Similar BI analysis were repeated, 16,000,000 generations, adding to the mitochondrial matrix the 28S rRNA sequences (total 2.151 bp) and, for some selected OTUs (78), the EF-1α (total 2.762 bp). The trees obtained were used to check consistency with the mitochondrial only based results. We confirmed that there is no significant incongruence between the information provided by each gene using the partition homogeneity test of Farris et al. (1994) as implemented in PAUP*4.0b10 (Swofford 2002), with 500 replicates. The nuclear genes were the most incongruent (with p = 0.10, but lower than p = 0.05) and the values obtained for the three mitochondrial genes (p = 0.894) and for the whole set of five mitochondrial and nuclear genes (p = 0.868) reflect total congruency.

Maximum likelihood trees for all markers and combined sets were also reconstructed using RAxML (Stamatakis 2014) as implemented in Mobyle SNAP Workbench under the above-mentioned models. No differences with the BI trees were found.

The BI final phylogram was edited with TreeGraph 2 (Stöver and Müller 2010) and, due to its length, the tree was fully collapsed or divided in separate pieces for presentation. Clades and subclades are organised from older (bottom of tree) to younger (top of tree). Species names are coloured in the phylograms to indicate the island of origin of the specimen sequenced (a legend is provided with each subtree). In most cases, Laparocerus species are single-island endemics and that gives an overall idea of their distribution. Species that live in more than one island have been sequenced for each island, with the exception of L. ellipticus from El Hierro, which failed.

The colonisation pathways have been inferred from the tree topology under criterion of parsimony, assuming the uncertainty derived from having analysed mostly one specimen per species, and lacking total knowledge about extinctions.

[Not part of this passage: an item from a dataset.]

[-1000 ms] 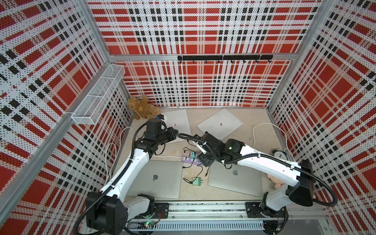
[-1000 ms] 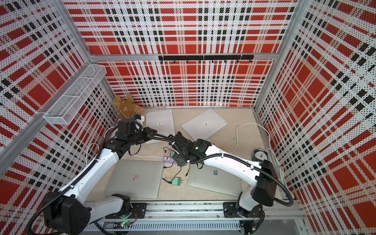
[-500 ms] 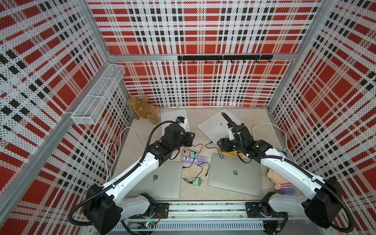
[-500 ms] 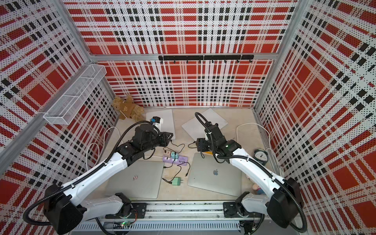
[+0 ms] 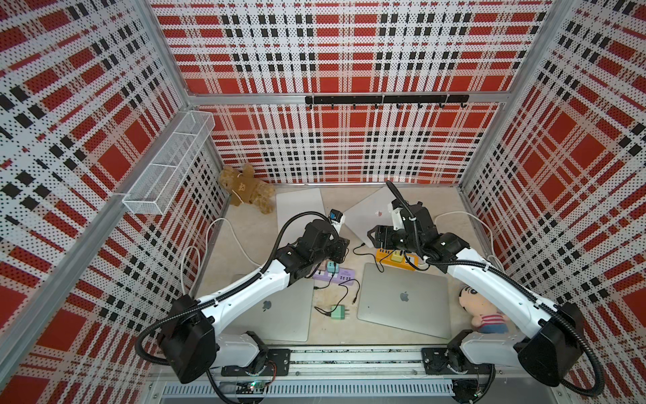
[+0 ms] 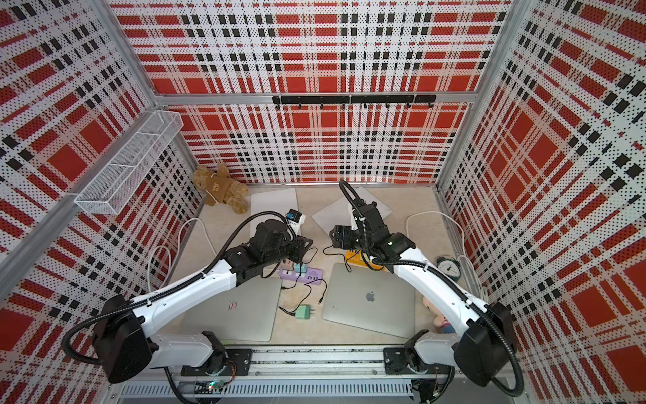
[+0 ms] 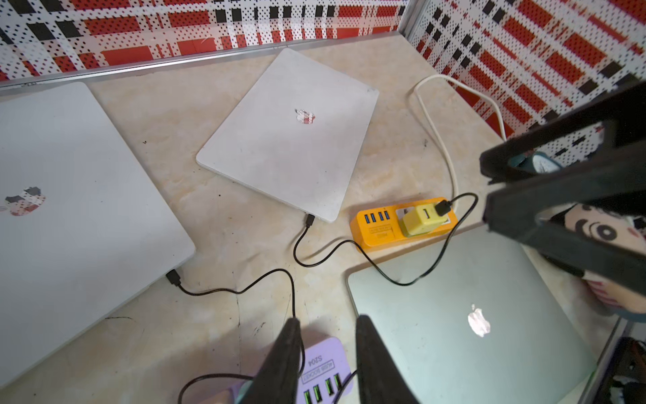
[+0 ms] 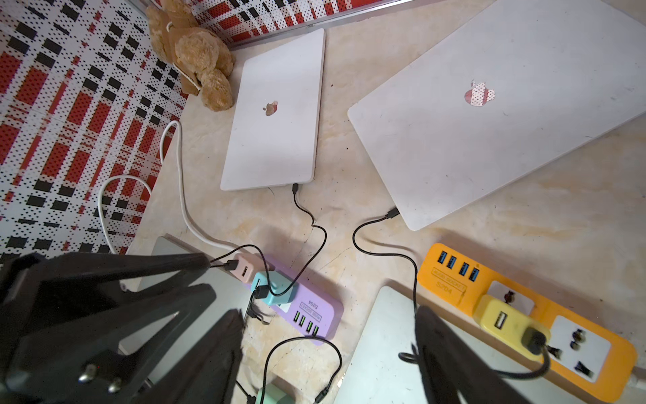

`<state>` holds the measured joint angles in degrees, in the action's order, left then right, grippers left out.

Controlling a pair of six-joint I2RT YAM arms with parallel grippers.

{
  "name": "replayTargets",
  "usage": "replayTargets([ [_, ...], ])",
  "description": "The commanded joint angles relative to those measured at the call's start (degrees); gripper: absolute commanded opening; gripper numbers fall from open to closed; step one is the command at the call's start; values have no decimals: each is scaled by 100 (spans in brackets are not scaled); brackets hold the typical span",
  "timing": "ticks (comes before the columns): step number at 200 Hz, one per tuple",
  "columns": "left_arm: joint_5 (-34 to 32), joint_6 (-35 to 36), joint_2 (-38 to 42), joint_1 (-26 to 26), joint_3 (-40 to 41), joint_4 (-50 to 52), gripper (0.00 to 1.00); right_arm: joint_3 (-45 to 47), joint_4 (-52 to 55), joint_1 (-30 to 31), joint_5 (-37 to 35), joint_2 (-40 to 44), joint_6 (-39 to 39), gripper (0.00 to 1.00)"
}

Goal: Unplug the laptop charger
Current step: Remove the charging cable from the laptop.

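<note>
Yellow charger (image 7: 423, 218) in orange power strip (image 7: 375, 232), left hand (image 7: 328, 321) narrow, right hand (image 8: 328, 313) wide, both empty

I am logging the left arm (image 5: 244, 297) and right arm (image 5: 489, 283) as glossy white link shells running between bulky black joint housings (image 5: 188, 342). Black ribbed cable conduit (image 5: 286, 225) is looping along each. A small green light (image 6: 389, 242) is glowing on the right arm's black wrist. Silver screw heads (image 8: 86, 377) are showing on the left gripper (image 7: 328, 319), whose fingers (image 7: 290, 363) are reading matte black and tapered.
</note>
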<state>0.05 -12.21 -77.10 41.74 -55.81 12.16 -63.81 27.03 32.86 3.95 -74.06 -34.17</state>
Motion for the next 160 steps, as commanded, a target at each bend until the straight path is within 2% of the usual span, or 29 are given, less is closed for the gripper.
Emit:
replayTargets([
  [1,-58,469,-295,55,-186,-193,31,4,-293,-144,-174,-53,-196,81],
  [58,376,480,-1925,128,-704,-364,33,430,-997,-988,383,-320,-444,80],
  [116,230,671,-3642,95,-2280,268,33,141,-1270,-1562,999,-1201,-268,78],
  [160,446,797,-4367,-104,-3054,482,33,-45,-1554,-1900,1441,-1787,-270,77],
])
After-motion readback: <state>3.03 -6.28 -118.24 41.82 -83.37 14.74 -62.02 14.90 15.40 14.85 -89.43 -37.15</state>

A molecular clock test was performed with MEGA7 by comparing the ML value for the given topology with and without the molecular clock constraints under GTR model. The null hypothesis of equal evolutionary rate throughout the tree was rejected at a 5% significance level (P = 0) for all individual markers. Consequently, a timetree was built using the program RelTime (Tamura et al. 2012) under relaxed molecular clock hypothesis (local clocks) and using the combined mitochondrial tree obtained from the BI analysis. This module of MEGA7 calculates divergence times using the Maximum Likelihood method based on the General Time Reversible model (Nei and Kumar 2000). The relative times are converted to absolute divergence times based on constraints of the calibration point supplied.

Twenty potential calibration points were tested giving preference to the nodes of vicariant species present in El Hierro or La Palma, or radiations within these islands which are the youngest in the Canaries, with a geological age of 1.12 Ma (Carracedo 2011) and 1.72 Ma respectively (Guillou et al. 2001). Species with a plausible ancestor from a source-island that was not sequenced or is unknown were disregarded. For instance, Laparocerus (Amyntas) incomptus is endemic to El Hierro and shows a basal position as sister taxon to the rest of species in this subgenus that inhabit much older islands. However, there is no Amyntas known from La Gomera (9.4 Ma) from where it probably originated. In the case of Madeira, nodes implying radiations within the main island (4.8–5.2 Ma, f. Schmincke 1998) were chosen. Following the idea of Near and Sanderson (2004), but without fossils, we crosschecked the calibration points, disregarding those chronograms when any of the points surpassed the age of their island.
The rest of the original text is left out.